**Try it**
Read through the data, and wherever a line holds the word "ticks", write that line out.

**Information supplied**
+-------+
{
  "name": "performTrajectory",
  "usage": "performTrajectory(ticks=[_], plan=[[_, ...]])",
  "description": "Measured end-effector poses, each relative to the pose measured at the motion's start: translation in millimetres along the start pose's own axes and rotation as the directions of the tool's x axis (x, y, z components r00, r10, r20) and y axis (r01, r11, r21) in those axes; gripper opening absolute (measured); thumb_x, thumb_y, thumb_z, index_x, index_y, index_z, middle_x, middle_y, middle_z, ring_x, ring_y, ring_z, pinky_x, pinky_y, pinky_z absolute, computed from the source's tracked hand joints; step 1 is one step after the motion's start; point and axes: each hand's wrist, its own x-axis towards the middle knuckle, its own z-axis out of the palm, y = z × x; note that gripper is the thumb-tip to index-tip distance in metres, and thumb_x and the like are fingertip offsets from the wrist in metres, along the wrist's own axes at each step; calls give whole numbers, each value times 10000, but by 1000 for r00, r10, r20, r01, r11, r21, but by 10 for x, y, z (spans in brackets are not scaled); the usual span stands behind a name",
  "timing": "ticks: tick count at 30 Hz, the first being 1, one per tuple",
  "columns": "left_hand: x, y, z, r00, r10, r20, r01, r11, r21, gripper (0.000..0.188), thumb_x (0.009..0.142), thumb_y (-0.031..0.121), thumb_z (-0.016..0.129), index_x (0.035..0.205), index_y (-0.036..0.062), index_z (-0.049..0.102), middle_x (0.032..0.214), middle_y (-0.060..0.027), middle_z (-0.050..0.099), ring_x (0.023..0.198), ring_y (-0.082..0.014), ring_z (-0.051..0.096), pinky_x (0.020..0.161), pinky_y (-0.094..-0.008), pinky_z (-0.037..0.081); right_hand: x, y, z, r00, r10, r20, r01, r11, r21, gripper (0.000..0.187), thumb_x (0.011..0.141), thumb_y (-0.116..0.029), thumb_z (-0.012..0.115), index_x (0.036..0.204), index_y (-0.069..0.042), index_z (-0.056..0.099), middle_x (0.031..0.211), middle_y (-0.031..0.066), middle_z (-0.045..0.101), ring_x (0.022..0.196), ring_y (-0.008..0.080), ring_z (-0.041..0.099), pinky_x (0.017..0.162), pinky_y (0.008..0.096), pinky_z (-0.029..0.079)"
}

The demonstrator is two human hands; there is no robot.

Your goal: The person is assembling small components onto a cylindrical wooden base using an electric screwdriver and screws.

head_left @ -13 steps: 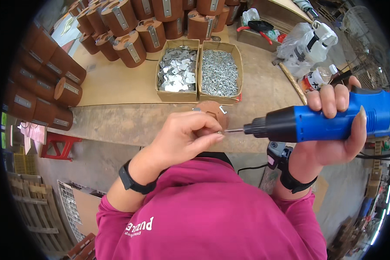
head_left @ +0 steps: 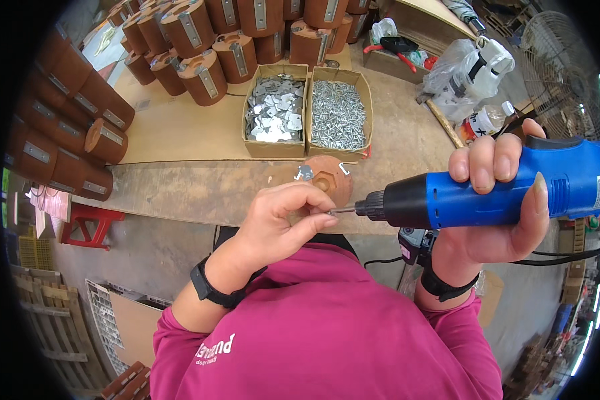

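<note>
My right hand grips a blue and black electric screwdriver, held level and pointing left. Its thin bit reaches the fingertips of my left hand. There the thumb and index finger pinch what looks like a small screw at the bit's tip, mostly covered by the fingers. Just beyond that hand, a round brown wooden piece with a hollow in its middle lies on the table. On its top are a small metal plate at the left and a bright metal piece at the right.
Behind the wooden piece stand a box of metal plates and a box of screws. Brown cylinders with metal strips are stacked at the back and left. A hammer, a bottle and a red stool are around.
The screwdriver and my right hand have moved left and slightly down, bringing the bit further into my left fingertips. My left hand has shifted slightly, and more of the wooden piece shows.
</note>
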Motion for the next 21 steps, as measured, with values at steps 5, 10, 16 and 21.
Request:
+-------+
**Answer to the problem**
  "usage": "performTrajectory(ticks=[_], plan=[[_, ...]])",
  "timing": "ticks: tick count at 30 Hz, the first being 1, one per tuple",

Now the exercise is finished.